GOAL OF THE EXERCISE: Every line below between the one holding "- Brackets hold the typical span" and the one holding "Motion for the", inclusive, should be copied exactly, and no other line.

** SUPPLIED DATA follows **

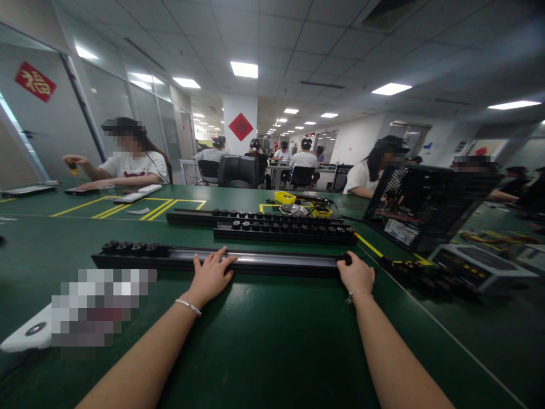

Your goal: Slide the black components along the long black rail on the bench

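Note:
A long black channel rail (276, 260) lies across the green table in front of me. My left hand (213, 274) rests on its middle with the fingers spread over the top edge. At the right end of the rail, my right hand (356, 274) is closed around a small black round piece (346, 258), mostly hidden by the fingers. Several similar black round pieces (131, 248) sit in a row in the rail's left end. Behind it lie two more black rails, a shorter one (285, 233) and a longer one (191, 217), both carrying rows of such pieces.
An open computer case (426, 204) stands at the right, with a power supply (481, 267) and dark cables (426, 275) near it. Yellow trays (285, 197) sit at the back. A white device (42, 326), partly blurred, lies at the left. Co-workers (131, 159) sit across the table.

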Demonstrator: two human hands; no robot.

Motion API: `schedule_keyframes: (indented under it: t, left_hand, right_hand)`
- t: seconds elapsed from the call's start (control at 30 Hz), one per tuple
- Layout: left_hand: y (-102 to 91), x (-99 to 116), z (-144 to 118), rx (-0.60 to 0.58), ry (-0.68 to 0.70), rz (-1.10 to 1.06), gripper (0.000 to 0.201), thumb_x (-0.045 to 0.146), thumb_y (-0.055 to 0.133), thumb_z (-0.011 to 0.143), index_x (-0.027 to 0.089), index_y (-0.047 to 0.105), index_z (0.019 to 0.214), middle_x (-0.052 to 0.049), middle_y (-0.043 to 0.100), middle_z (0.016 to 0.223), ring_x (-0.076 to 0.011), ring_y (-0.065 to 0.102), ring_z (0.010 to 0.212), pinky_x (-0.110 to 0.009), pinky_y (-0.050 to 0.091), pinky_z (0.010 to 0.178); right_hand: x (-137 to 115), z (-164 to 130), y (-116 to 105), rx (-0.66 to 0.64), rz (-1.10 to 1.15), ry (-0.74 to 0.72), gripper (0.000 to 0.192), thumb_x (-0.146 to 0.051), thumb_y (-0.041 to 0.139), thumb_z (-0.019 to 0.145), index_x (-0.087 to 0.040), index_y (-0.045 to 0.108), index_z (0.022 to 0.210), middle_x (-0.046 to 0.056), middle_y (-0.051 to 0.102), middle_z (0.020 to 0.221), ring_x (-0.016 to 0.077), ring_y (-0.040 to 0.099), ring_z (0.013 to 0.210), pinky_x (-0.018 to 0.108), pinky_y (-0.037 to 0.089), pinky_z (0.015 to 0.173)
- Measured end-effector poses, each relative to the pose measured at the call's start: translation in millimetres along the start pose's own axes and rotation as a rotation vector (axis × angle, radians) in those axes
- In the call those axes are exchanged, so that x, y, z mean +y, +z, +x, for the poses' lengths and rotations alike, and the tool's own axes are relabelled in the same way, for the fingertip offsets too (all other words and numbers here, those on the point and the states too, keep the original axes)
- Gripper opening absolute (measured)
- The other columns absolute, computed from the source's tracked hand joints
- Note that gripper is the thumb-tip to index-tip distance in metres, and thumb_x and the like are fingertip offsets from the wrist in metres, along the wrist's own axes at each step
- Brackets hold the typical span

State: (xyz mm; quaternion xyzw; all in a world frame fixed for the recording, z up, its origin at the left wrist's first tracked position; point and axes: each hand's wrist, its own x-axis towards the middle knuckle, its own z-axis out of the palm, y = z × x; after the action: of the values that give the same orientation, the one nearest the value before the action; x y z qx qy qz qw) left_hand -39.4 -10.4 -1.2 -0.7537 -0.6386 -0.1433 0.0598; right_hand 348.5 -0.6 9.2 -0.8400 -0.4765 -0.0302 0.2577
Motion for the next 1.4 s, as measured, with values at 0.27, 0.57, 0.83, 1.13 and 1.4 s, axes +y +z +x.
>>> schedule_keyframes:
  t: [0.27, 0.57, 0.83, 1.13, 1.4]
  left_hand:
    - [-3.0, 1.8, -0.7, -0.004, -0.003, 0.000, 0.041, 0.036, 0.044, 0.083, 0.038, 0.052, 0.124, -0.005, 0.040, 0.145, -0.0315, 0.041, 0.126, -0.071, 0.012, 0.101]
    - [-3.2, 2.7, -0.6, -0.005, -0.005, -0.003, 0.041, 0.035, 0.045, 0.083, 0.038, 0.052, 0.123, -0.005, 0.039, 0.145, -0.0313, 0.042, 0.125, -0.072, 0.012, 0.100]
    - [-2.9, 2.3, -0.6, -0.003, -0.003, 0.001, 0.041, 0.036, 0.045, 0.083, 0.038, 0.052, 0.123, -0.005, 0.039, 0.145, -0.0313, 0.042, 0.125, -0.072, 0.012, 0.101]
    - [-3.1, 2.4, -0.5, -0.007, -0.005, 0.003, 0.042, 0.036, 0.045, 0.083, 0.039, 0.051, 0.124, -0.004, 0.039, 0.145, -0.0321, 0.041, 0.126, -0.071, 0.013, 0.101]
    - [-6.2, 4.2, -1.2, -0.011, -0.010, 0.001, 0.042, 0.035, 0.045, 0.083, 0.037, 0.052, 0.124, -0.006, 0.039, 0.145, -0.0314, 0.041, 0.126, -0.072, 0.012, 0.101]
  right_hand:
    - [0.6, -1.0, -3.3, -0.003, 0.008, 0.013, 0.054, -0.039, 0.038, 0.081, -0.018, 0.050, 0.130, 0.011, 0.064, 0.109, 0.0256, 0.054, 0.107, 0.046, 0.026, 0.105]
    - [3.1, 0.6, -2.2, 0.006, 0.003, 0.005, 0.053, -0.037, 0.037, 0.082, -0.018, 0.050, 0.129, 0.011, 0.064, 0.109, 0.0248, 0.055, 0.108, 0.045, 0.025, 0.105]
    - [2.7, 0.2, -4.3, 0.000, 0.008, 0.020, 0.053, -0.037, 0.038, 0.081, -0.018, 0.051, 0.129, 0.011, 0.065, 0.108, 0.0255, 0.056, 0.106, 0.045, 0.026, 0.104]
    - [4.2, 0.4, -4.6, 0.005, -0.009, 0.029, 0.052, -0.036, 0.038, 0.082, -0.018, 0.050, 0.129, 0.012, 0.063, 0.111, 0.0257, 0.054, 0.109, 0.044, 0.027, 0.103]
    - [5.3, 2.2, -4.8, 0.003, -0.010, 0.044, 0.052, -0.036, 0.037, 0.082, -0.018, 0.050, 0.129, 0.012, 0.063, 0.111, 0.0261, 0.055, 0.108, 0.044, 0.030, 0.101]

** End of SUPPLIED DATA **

RESPONSE:
- Brackets hold the typical span

State: (xyz mm; quaternion xyzw; all in a world frame fixed for the recording, z up, its origin at the left wrist's first tracked position; point and axes: each hand's wrist, its own x-axis towards the middle knuckle, its own z-axis out of the palm, y = z × x; after the action: of the values that give the same orientation, the one nearest the value before the action; x y z qx qy qz qw) left_hand -39.4 -10.4 -1.2 -0.7537 -0.6386 -0.1433 0.0598; right_hand 348.5 -0.6 9.2 -0.8400 -0.4765 -0.0302 0.2577
Motion for the next 1.4 s, as measured, with values at 0.27, 0.57, 0.83, 1.13 and 1.4 s, axes +y +z +x.

Nothing further is required for this exercise.